Immunoglobulin A nephropathy (IgAN) is an autoimmune condition affecting the kidneys. Typically, blood and protein are detected in the urine in IgAN. The diagnosis requires confirmation by performing a kidney biopsy. Up to 40% of IgAN patients progress to kidney failure needing dialysis within 20 years of diagnosis. Factors associated with poor outcomes include persistent urinary protein loss (especially more than 1 gram per day), poorly controlled blood pressures, and impaired kidney function. Clinical outcomes significantly improve if the protein loss in the urine can be lowered to at least less than 1 gram per day.
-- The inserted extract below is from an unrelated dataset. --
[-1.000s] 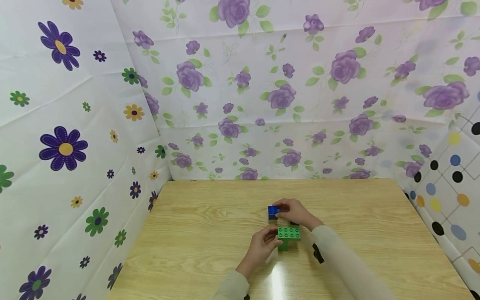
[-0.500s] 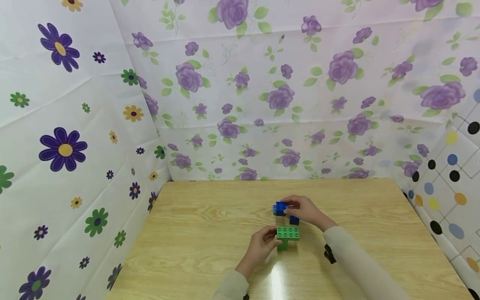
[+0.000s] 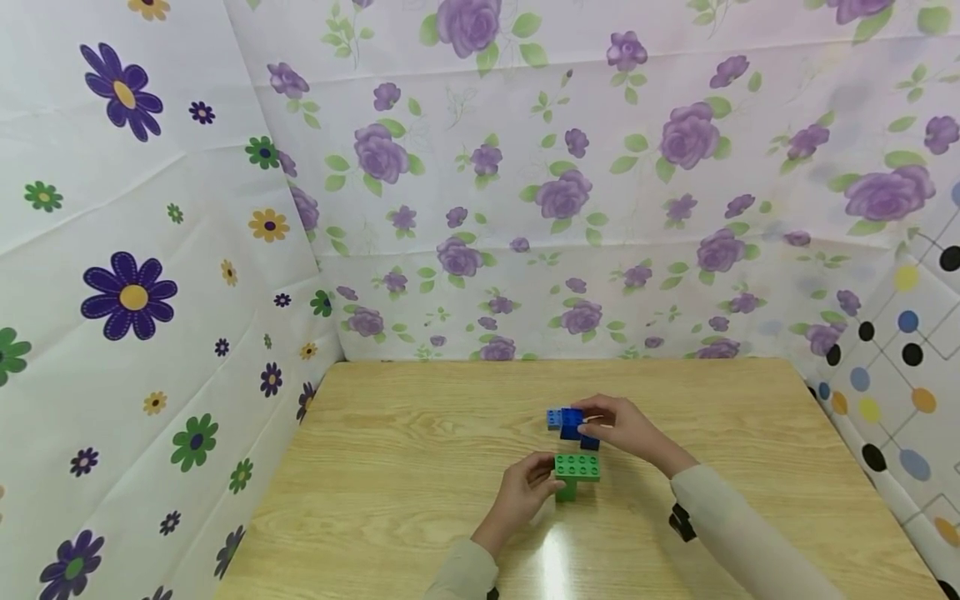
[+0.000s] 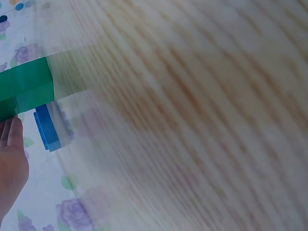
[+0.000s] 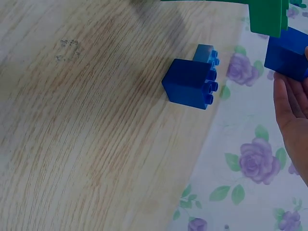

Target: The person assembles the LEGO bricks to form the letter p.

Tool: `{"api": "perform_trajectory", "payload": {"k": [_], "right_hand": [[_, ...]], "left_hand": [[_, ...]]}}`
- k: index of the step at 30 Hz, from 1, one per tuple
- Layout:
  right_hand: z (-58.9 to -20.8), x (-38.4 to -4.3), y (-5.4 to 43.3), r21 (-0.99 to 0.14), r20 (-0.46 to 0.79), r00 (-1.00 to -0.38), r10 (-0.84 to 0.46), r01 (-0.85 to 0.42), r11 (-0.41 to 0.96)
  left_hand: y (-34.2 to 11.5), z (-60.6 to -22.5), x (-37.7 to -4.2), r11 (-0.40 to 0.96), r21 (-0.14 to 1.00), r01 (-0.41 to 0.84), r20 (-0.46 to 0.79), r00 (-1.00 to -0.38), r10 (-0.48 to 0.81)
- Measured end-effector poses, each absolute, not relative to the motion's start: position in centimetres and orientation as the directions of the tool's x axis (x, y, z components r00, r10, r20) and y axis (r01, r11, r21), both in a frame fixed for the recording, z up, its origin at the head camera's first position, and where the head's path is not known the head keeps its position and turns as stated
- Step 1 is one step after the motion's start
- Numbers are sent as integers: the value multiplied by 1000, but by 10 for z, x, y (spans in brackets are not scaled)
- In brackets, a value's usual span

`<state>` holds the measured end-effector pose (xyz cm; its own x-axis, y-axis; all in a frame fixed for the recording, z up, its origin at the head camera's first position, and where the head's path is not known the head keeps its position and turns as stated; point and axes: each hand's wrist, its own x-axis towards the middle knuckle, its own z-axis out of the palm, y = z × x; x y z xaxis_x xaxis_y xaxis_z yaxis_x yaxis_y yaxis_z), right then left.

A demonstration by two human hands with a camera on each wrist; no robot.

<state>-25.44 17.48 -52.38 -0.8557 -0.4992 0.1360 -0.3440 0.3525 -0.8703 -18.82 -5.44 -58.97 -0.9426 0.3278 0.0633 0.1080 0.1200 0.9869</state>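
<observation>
My left hand (image 3: 525, 492) grips the left end of two joined green building bricks, a wide studded one (image 3: 577, 467) on top of a smaller one (image 3: 567, 492). Farther back, my right hand (image 3: 618, 429) pinches a dark blue brick (image 3: 572, 423) between thumb and fingers. In the right wrist view this held brick (image 5: 285, 54) is raised above the table. A second dark blue brick (image 5: 186, 84) rests on the table, partly covered by my right hand's fingers in the head view. Beside it in the right wrist view shows a light blue brick (image 5: 204, 53).
The wooden table (image 3: 405, 467) runs back to a cloth wall (image 3: 465, 192) with purple roses. Another flowered cloth (image 3: 127, 375) stands at the left, and a dotted one (image 3: 900, 375) at the right.
My right hand has moved rightward with the dark blue brick, uncovering the light blue brick behind it. The left hand and green bricks have stayed in place.
</observation>
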Motion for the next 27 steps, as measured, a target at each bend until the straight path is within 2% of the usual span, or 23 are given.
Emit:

The cornerstone of treatment consists of robust supportive lifestyle measures including blood pressure control, preferential use of medications known as renin-angiotensin-aldosterone-system (RAAS) inhibitors that play an important role in reducing urine protein and control blood pressure, and treatment of high cholesterol. Per current guidelines, patients with persistent urinary protein loss more than 1 gram per day despite above mentioned treatment efforts, additional medications (like glucocorticoids) or enrollment in clinical trials should be considered. Our study aimed to assess how well supportive measures were implemented among adults with IgAN at the beginning of joining the National Institutes of Health (NIH)-sponsored Cure Glomerulonephropathy Network (CureGN) study. Additionally, we aimed to see if the implementation improved over the six years of follow-up available. We found that about 30% of patients with IgAN had suboptimal control of blood pressure, urine protein levels, and use of RAAS inhibitors. These numbers remained steady over the 6 years of follow-up. Sixty percent of patients tested had high cholesterol. About 10% of patients remain at high risk of disease progression despite optimal supportive care. As such, these could potentially benefit from clinical trial participation and use of newly emerging therapies for IgAN.
Read the Original
This page is a summary of: Optimal Conservative Therapy Use Among Adult Cure Glomerulonephropathy Participants with Immunoglobulin A Nephropathy, Kidney360, November 2023, Wolters Kluwer Health,
DOI: 10.34067/kid.0000000000000306.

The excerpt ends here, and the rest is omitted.